April 24, 2007

Seminars...

I went to an all day seminar today. Left the house at 7am and returned at 6pm so it was a long day of listening. After returning home, I cleaned up my emails, threw together some dinner, beloved husband and I cleaned up the kitchen, we went for a walk, wrote my 24 post, and now I just have one more post I want to write.

This is the second seminar I've attended in the last month. Both of them have to do with Computer Security. Naturally different specifics, but falling under that umbrella.

Today's class was fun, the man presenting was enthusiastic and interesting. He encouraged quite a bit of interaction among the attendees (which was a good thing in this case - it doesn't always work). But there is one thing about both of these seminars, presented by vastly different people, that I'm finding to be very irritating.

Neither of the 2 presenters have any solid idea of the laws surrounding the areas they are talking about. In other words, they are presenting the mechanics of what you have to do to achieve a certain result in their area of expertise, but they have no idea what the law says you have to do to be in compliance. None!

Unfortunately, with the various data privacy acts, Sarbanes-Oxley, Gramm-Leach-Blighly, among others, computer security is having lots of laws waved around and everyone is confused... including those who are teaching classes and who I expect should have a passing idea of the basic law in regard to their specialty. Perhaps I'm expecting too much.

During the course of these seminars many people throw out many of their own views on what they believe is the law. And even then, you seldom get consensus among the group. For that matter the teachers admit they don't know the laws and say "anyone know what the law is in regard to this?" Sorry - but that type of sloppiness makes me want to scream!

While I thought today's presentation had some very useful information, I'm beginning to get ticked off that these people don't find a lawyer, pin them down, and get some general answers. Things like "financial industries must keep certain types of records for such-and-such amount of time". OR "ISP's must keep log files for "this" amount of time."

Many of the people attending, work for companies that have a legal staff. They are able to check these things with their legal department... I can't do that. So, I have half-baked information from whatever anyone threw out there. Naturally, I don't consider that to be definitive.

The problem is, I don't even know where to look for answers to these things. Maybe I should go to law school... cause I'm about to the point where I don't want to attend a seminar unless they have a lawyer show up who can give us some real answers and not just guesses.

It's not quite a waste of time, but it is annoying.

Posted by: Teresa in Education at 06:15 PM | Comments (2) | Add Comment
Post contains 501 words, total size 3 kb.

1 The lack of understanding of the legal requirements for compliance is one of my key sources of workplace amusement, Teresa. My employer has no clue what's what so they chose the "smart route": they simply hire auditors as in advance of the real audit. These pre-audit auditors are there to advise the company on the proper hoops through which we must jump. The fact that the various auditors aren't in agreement on what's required for actual compliance with the law...well, that's comfortably ignored.

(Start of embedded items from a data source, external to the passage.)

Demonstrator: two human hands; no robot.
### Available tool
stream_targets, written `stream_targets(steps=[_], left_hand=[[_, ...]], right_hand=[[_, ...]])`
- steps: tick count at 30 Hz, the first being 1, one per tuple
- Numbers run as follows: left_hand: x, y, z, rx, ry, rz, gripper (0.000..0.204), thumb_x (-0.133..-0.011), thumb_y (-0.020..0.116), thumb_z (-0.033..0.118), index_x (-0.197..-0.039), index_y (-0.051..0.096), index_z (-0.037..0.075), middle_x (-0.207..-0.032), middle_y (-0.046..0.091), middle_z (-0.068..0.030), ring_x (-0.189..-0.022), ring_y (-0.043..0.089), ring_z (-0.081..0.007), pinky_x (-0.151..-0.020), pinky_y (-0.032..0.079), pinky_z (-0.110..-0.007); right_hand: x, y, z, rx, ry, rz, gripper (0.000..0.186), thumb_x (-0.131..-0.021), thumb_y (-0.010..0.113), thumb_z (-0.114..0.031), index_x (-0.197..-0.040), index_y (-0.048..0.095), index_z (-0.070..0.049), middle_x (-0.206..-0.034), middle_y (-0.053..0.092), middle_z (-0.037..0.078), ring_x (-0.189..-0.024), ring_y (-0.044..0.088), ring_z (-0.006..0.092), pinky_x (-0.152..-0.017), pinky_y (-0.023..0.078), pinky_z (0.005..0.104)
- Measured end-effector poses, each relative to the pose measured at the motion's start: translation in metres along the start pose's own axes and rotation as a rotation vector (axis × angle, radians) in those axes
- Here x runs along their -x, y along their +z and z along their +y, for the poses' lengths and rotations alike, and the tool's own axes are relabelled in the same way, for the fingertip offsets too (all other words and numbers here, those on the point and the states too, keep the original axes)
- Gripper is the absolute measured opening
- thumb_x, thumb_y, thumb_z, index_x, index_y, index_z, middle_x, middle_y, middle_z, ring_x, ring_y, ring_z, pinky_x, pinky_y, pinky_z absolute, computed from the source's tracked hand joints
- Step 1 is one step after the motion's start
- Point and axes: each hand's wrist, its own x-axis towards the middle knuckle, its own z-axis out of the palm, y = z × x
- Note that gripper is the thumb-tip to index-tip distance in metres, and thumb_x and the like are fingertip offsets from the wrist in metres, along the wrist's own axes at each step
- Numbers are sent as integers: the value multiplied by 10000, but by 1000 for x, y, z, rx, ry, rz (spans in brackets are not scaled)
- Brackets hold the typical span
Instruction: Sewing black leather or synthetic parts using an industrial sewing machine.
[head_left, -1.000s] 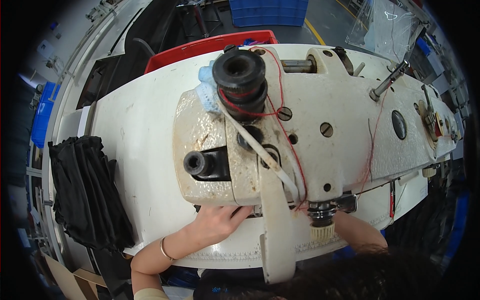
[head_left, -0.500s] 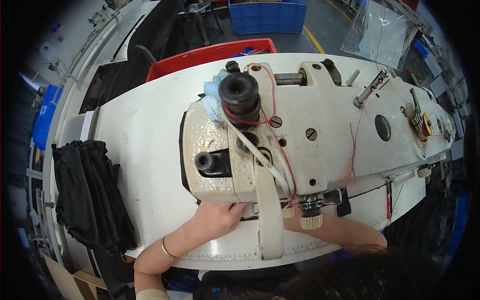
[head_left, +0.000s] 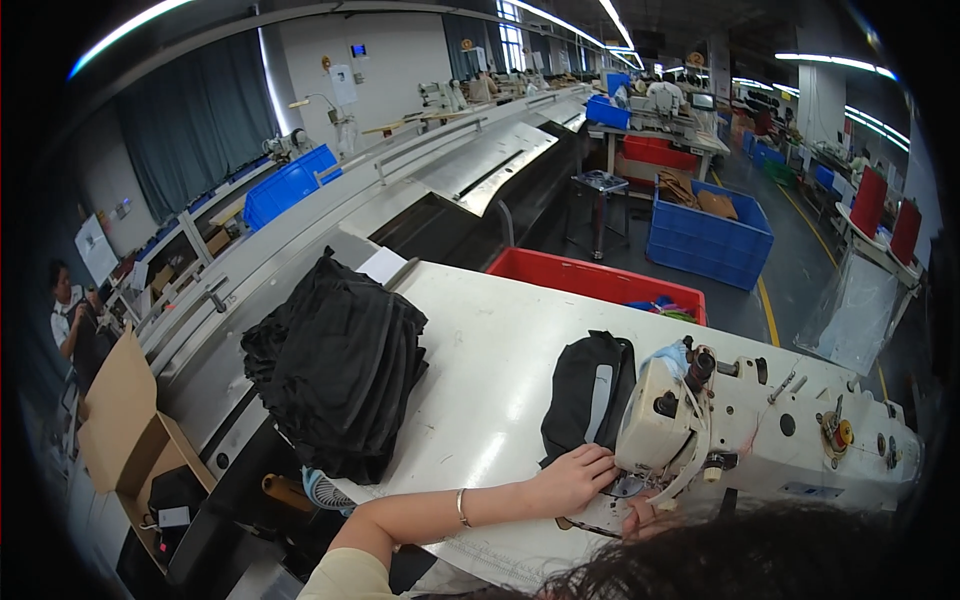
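My left hand (head_left: 573, 482) lies beside the head of a white sewing machine (head_left: 650, 415), its fingers bent and pressed together by the needle area. Whatever they hold is hidden. A black fabric piece (head_left: 572, 400) with a grey strip (head_left: 599, 402) lies flat behind that hand and left of the machine head; its near end reaches the hand. Partly covered by the machine and by dark hair in the foreground, my right hand (head_left: 640, 516) is at the near side of the needle area. Its visible fingers are closed together, their contents out of sight.
A tall stack of black fabric pieces (head_left: 340, 365) sits on the left of the white table (head_left: 470, 330). Beyond the far edge stands a red bin (head_left: 600, 285). An open cardboard box (head_left: 130, 420) is at lower left, near a small fan (head_left: 325, 490).
The view has swung up and left, bringing the room, the whole fabric stack and the black piece beside the machine into sight. Both hands remain by the needle area.
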Motion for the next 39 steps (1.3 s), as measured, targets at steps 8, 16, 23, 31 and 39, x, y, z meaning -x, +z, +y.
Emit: stream_targets(steps=[8, 16, 23, 31, 39], left_hand=[[3, 11, 1, -44, -6, 78, 376, -639, 607, 71, -1004, 572, -13, -1012, 546, -113, -972, 509, -267, -873, 411, -354], [15, -104, 67, 383, -102, -131, 73, -746, 549, 94, -750, 508, 33, -676, 491, -78, -693, 493, -250, -656, 359, -352], [31, -54, 162, 484, 322, -51, 301, -754, 649, 198, -1020, 608, 62, -965, 554, -81, -892, 520, -211, -780, 416, -314], [77, -61, 109, 267, -118, -129, 458, -727, 652, 268, -1110, 595, 23, -1267, 450, -234, -1116, 451, -420, -914, 393, -499], [76, -38, 97, 247, -89, -162, 424, -772, 586, 217, -1128, 572, -12, -1278, 436, -246, -1137, 434, -426, -928, 381, -501]], right_hand=[[-14, -11, -9, -108, 33, 9, 212, -712, 631, -82, -889, 567, 15, -698, 596, 160, -579, 588, 279, -596, 473, 422], [-39, -62, -60, -2064, 1439, -543, 469, -958, 414, -349, -1180, 459, 61, -1110, 572, 166, -1005, 590, 237, -849, 476, 356], [-17, -34, -115, -1757, 1071, -552, 621, -841, 622, -115, -1366, 316, 10, -1268, 475, 56, -1116, 435, 124, -971, 340, 260], [106, -291, -134, -438, 1368, 367, 488, -846, 556, -2, -1313, 415, 12, -1195, 539, 31, -1081, 475, 107, -943, 342, 232], [246, -221, -101, 44, 1378, -480, 618, -953, 381, -331, -1429, 133, -25, -1487, 76, 217, -1387, 51, 326, -1099, 85, 480]])
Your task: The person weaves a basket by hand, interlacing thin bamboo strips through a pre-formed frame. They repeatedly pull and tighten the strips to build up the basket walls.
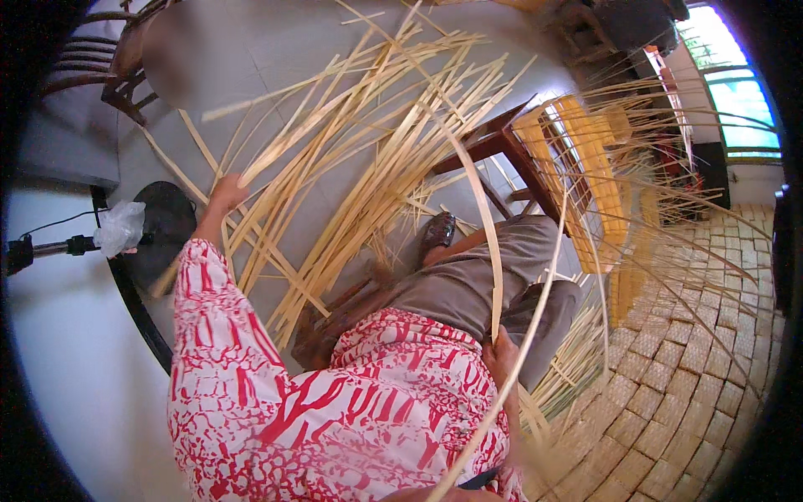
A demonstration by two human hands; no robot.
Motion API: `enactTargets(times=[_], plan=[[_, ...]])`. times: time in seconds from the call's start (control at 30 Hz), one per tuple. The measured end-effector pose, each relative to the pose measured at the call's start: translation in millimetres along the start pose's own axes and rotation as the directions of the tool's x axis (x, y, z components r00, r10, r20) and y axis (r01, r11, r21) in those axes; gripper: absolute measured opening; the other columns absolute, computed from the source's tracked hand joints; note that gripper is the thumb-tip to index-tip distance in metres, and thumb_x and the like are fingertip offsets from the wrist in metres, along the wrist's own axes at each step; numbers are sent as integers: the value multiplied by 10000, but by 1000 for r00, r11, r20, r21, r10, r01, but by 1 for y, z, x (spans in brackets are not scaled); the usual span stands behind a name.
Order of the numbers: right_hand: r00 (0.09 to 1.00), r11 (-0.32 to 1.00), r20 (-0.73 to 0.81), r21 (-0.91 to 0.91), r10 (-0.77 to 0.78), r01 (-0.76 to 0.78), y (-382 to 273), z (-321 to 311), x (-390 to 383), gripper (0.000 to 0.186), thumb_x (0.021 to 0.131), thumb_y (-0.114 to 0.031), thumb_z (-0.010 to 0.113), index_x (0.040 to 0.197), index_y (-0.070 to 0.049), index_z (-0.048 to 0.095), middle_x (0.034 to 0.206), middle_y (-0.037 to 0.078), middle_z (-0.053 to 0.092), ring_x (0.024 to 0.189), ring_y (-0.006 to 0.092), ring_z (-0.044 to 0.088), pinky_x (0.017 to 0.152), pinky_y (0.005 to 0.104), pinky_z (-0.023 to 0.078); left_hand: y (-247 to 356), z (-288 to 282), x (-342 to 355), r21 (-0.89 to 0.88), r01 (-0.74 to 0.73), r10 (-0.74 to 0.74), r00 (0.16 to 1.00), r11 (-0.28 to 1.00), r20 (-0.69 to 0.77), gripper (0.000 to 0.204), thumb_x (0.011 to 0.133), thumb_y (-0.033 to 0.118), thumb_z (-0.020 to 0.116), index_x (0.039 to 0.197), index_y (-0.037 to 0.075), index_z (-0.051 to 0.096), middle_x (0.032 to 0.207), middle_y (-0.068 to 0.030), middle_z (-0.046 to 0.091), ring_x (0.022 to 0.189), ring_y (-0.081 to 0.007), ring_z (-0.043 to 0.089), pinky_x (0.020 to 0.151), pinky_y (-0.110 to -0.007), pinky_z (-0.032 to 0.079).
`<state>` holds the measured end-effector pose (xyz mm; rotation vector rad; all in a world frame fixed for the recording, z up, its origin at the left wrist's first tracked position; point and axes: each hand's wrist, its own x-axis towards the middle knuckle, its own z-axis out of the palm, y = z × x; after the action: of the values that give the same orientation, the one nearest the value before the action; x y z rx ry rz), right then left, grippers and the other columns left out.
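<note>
Left hand (226,194) is stretched out ahead on a red-and-white patterned sleeve (209,326), closed on the near ends of a few bamboo strips from the strip pile (368,142). Fingers are wrapped round them; the thumb side is hidden, so I can't tell the exact grip.

Using the wooden stool (493,142) as reference:
- The strip pile fans across the grey floor (251,50) left of the stool, with some strips running over the stool's near corner.
- The left hand is well left of the stool, at the pile's lower-left edge.
- Right hand (500,356) is below the stool, down by the lap, closed around one long strip (489,217). That strip arcs up from the hand, bends left, and passes just left of the stool's leg. A second thin strip (535,318) crosses beside this hand; can't tell if it's gripped too.
- A shoe (438,229) sits on the floor just below-left of the stool, with a grey trouser leg (485,276) running back from it.
- A partly woven mat (686,351) with a checker pattern lies right and below the stool. Loose strip ends stick up from its edge.
- A yellow woven piece (585,167) rests against the stool's right side.
- A black round base (163,226) with a crumpled plastic bag (121,227) is far left of the stool, beyond the left hand.
</note>
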<state>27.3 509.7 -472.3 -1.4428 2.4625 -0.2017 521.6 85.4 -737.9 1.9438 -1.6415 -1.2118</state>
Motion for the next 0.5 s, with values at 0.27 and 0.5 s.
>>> enactTargets(times=[0.27,0.5], plan=[[999,1000,44,-24,5,-4,-9,-29,-7,227,895,-99,606,1115,-46,588,792,255,614,766,452,625,608,436,486,-16,42,-10,-72,112,-125,970,991,-208,310,769,284,688,971,50,720,867,-145,724,813,-292,707,732,-398,542],[995,998,91,-44,40,-36,-31,-53,-5,295,910,-71,568,1204,-54,593,778,257,612,735,403,661,606,398,489,-66,78,-10,219,163,-123,975,962,-185,355,798,189,687,1134,79,658,1104,-193,688,1052,-375,649,883,-453,524]])
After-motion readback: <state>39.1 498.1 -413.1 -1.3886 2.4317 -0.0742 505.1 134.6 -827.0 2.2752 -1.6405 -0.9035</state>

As is the fact that we've essentially allowed these auditors the opportunity to milk us for whatever services they wish to sell...

Suit #1: "Does anyone know if we need to install lightning rods?"

Suit #2: "I dunno."

Suit #3: "Hey, let's ask a lightning rod salesman!"

Suits #1 & #2: "Great idea!"

Idiots.

Posted by: zonker at April 25, 2007 05:59 AM (PrUNH)

2 "I expect should have a passing idea of the basic law in regard to their specialty. Perhaps I'm expecting too much."

Wow, I agree. The problem is those that deal with the technology side of these laws have no head for the legal details and those with the legal knowledge have no head for the tech stuff. That's where people like me come in. My job is to bridge their worlds together. In other words, I track the multitude of legislative bills through various bodies (congress and all 50 state houses & assemblies) witht the help of outside consultants to ensure we know what's out there, what's being proposed and where those proposals are in the pipeline. I then send these updates and newly implemented rules (as they occur) to my wonderful counterparts on both the tech & legal side so they both understand and are in compliance.

You see it takes a team to do this because each state has it's own added rules to SOX & GLB, although those law reign supreme. For example, I spent today reading updates to 16 different California bills (in the House & Senate one of which was 100 pgs long) that are amending rules slightly for business doc retention and security regs. And believe me when I say, that was just icing. NY has a ton of bills which I need to read tomorrow for a 3pm teleconference, impacting what docs/info we need to keep, in which format and for how long. My eyes are twitching right now from all the reading I did today.

Thats' part of the reason why I've not been doing much blogging. On the plus side. I'll be able to start sending you copies of bills (once they have been enacted) in specific areas and from specific states if you provide me with that. I have a ton of these at my fingertips. However, I"ll have to do that once Congress adjourns for a couple of weeks around memorial day or after 7/4, Depending on what's going on legislatively.

Well, I"m going back to bed, this migrain is not improving and the auras are starting, so I know they'll be getting worse.